## WHAT THE EXERCISE ASKS
Check each line below for "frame" and give the count of those that have it, nothing else.

## EXERCISE DATA
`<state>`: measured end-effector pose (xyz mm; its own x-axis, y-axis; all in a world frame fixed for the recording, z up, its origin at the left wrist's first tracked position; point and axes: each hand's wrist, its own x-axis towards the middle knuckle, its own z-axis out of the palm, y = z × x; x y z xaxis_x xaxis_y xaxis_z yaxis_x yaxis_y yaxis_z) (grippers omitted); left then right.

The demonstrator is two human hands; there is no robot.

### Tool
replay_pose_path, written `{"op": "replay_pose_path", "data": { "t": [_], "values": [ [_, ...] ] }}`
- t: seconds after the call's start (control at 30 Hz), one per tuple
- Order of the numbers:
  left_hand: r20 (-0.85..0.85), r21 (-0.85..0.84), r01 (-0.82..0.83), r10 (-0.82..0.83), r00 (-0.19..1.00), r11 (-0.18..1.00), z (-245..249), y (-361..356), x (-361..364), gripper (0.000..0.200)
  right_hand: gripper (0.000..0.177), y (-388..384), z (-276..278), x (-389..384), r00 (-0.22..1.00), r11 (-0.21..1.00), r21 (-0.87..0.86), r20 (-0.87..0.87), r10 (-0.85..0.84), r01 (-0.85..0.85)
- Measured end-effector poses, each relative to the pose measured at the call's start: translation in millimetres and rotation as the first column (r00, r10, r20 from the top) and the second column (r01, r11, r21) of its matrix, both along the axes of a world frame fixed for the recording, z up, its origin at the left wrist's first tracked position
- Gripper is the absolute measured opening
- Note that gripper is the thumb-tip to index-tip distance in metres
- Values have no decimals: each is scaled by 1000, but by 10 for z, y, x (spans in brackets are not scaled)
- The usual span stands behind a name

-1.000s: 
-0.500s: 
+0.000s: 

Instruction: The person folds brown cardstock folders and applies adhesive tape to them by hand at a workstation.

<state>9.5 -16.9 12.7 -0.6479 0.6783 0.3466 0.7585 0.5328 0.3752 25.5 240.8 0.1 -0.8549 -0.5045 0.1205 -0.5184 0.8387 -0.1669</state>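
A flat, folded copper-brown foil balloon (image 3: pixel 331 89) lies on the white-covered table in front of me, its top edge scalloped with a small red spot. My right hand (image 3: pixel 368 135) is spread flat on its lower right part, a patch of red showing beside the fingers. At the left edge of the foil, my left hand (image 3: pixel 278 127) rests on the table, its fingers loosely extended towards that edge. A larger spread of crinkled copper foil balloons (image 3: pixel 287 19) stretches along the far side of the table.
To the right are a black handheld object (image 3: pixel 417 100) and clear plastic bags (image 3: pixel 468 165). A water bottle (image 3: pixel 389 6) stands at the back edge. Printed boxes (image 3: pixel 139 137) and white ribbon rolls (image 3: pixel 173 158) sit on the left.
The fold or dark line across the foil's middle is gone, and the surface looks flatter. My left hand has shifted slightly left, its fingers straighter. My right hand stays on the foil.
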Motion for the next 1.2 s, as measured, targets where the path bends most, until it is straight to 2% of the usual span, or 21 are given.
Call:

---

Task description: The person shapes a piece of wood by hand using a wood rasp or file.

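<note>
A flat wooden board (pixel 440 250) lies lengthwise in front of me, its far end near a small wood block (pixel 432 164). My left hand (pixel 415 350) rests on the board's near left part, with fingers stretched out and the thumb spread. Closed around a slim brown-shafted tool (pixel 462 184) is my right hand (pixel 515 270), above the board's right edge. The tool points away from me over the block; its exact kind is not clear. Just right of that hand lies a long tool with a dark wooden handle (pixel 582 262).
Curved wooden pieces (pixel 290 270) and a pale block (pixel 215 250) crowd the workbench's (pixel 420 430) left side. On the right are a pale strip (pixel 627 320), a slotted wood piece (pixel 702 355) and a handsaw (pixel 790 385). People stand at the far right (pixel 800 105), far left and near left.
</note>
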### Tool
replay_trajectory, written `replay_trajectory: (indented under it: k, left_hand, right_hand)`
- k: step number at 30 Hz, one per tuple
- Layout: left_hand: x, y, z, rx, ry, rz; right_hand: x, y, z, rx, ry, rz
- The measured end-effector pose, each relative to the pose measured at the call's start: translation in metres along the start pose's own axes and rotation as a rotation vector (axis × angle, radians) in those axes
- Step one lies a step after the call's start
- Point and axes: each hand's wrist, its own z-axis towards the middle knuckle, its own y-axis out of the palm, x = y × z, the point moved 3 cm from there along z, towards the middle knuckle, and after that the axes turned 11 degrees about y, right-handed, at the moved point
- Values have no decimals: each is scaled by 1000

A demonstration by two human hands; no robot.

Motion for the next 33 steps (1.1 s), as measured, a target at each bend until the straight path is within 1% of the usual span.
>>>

## SOLUTION
2